The problem is in nonstandard situation when PPPoE server is nonstandardly restarted and there will stay open sessions on the radius. New connections are unauthorized because of simultaneous checking. We must manually delete open sessions. Is it possible to solve it automatically ?
You must use checkrad to solve this problem.
Freeradius check radwtmp table (or sql session table) first if found a problem ( simul user) then tried to verify it with checkrad.
If checkrad not verify it(because of reboot) then correct their session log and allow user.
devrim
Hi Devrim,
can U explain in detail this configuration?
many thanks..
yes please, can you provide more details?
You can find detailed info from freeradius source
freeradius-1.x.x/doc/Simultaneous-Use is your key file.

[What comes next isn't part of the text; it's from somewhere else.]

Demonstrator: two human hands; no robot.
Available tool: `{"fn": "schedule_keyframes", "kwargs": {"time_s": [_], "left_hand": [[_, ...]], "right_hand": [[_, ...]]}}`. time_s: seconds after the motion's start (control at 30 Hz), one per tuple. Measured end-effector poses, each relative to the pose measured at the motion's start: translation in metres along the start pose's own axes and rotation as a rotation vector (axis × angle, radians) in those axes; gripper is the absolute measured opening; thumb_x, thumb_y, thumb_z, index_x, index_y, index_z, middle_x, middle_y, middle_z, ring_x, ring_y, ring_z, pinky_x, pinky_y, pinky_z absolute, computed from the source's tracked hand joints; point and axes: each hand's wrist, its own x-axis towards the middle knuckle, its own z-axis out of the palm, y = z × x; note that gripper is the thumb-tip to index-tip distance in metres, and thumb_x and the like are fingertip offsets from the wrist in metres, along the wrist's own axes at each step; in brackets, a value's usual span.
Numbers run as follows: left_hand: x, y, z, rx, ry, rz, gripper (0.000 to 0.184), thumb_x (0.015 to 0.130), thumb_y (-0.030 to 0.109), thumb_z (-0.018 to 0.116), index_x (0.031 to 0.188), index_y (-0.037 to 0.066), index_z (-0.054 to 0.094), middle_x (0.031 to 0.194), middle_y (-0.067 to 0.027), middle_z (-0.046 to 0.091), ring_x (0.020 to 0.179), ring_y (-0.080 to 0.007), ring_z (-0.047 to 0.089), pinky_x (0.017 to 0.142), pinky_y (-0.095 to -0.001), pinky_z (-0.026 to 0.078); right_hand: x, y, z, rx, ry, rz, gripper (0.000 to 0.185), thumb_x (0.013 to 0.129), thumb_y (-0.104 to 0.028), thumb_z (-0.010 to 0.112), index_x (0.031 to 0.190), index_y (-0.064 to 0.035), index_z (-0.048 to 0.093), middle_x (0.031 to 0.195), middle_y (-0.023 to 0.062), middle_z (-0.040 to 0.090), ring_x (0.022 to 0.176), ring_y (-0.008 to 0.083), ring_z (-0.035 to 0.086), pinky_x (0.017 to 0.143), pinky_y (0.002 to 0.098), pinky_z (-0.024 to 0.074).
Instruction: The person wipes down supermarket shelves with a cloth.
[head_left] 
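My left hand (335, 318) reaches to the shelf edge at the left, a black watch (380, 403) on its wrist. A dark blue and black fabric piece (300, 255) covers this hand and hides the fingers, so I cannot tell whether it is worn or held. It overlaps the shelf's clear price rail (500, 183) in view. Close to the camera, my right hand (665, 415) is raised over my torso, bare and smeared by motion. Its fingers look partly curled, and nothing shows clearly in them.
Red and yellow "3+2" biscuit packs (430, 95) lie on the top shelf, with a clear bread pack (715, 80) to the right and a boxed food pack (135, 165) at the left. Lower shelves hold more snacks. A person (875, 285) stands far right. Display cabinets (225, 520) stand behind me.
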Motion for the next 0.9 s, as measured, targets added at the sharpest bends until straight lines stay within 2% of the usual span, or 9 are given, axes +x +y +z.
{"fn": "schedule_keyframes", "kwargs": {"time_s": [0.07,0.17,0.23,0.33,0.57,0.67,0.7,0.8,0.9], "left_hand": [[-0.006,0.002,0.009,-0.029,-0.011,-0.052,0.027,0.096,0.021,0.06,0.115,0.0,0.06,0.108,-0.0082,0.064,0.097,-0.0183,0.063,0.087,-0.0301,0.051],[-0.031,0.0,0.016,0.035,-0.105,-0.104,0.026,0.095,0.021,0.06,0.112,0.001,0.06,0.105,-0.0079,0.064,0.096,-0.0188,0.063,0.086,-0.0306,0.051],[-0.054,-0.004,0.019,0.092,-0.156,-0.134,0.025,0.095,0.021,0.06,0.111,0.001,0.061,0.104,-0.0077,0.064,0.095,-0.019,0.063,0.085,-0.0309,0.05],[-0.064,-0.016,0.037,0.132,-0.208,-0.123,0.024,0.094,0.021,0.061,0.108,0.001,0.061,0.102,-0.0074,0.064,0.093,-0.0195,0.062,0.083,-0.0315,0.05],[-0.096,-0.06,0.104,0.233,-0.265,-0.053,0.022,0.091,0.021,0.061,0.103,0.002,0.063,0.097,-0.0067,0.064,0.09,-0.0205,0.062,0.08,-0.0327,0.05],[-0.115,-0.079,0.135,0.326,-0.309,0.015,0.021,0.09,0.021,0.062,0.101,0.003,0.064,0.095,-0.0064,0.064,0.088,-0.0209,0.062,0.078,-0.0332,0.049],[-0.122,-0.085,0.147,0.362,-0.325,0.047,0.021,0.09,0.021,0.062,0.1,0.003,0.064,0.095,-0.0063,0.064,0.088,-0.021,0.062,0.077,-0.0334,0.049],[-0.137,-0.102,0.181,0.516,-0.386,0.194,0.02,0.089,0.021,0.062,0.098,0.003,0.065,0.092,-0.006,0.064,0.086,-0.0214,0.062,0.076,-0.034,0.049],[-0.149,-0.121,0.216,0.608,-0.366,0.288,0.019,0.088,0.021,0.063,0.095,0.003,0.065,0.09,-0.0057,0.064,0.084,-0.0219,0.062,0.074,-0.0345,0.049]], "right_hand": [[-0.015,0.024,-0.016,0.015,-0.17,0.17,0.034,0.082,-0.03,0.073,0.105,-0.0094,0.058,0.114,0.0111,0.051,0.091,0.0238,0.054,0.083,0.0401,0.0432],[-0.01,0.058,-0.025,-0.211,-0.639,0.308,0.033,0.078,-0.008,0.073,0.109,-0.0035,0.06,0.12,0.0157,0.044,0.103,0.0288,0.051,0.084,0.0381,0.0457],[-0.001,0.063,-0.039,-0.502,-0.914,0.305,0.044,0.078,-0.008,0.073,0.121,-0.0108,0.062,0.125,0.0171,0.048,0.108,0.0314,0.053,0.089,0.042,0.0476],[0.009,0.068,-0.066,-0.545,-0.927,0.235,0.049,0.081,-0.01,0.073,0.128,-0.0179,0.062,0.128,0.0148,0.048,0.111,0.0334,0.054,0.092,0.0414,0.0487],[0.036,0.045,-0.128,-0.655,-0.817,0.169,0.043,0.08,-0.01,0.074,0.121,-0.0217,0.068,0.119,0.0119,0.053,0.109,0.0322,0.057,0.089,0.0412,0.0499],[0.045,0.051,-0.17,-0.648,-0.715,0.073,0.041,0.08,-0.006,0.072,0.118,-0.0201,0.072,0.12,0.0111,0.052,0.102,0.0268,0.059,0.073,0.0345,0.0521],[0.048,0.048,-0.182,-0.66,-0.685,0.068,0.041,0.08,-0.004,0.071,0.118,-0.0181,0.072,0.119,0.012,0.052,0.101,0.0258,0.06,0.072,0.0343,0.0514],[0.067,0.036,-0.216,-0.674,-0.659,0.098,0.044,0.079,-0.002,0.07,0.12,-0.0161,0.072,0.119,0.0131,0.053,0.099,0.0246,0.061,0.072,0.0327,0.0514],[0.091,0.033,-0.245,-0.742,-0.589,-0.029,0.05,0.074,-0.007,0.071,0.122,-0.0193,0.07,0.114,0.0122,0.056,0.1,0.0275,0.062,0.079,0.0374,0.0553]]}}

The server keeps a list of logged-in users in the /var/log/radutmp file. This is also called "the session database". When you execute "radwho", all that radwho really does is list the entries in this file in a pretty format. Only when someone tries to login who already has an active session according to the radutmp file, the server executes the perl script /usr/local/sbin/checkrad (or /usr/sbin/checkrad, it checks for the presence of both and in that order). This script queries the terminal server to see if the user indeed already has an active session.
The script uses SNMP for Livingston Portmasters and Ciscos, finger for Portslave, Computone and Ascend, and Net::Telnet for USR/3Com TC.
Since the script has been witten in perl, it's easy to adjust for any type of terminal server. There are implementations in the script for checks using SNMP, finger, and telnet, so it should be easy to add your own check routine if your terminal server is not supported yet.
Additionally you can use sql for sessions. But all case you must use checkrad.
checkrad have telnet and snmp options for mikrotik
You can get more info from checkrad script.
(One more hint : snmp get ifDescr from mikrotik PPPoE tunnels appear at interface section. So you can get who is logged from this way)
Thats all
devrim
Thank you, it works fine. The only problem is that the checkrad.pl script is very ineffective because it must read all interfaces from PPPoE server. Will MikrotIK update SNMP version to be able to find interface by its name?
The radius client should send an start accounting when they boots up.
The radius server should delete all users that match the NAS sending the start acconuting message.
Which version of SNMP should I set in Routeros?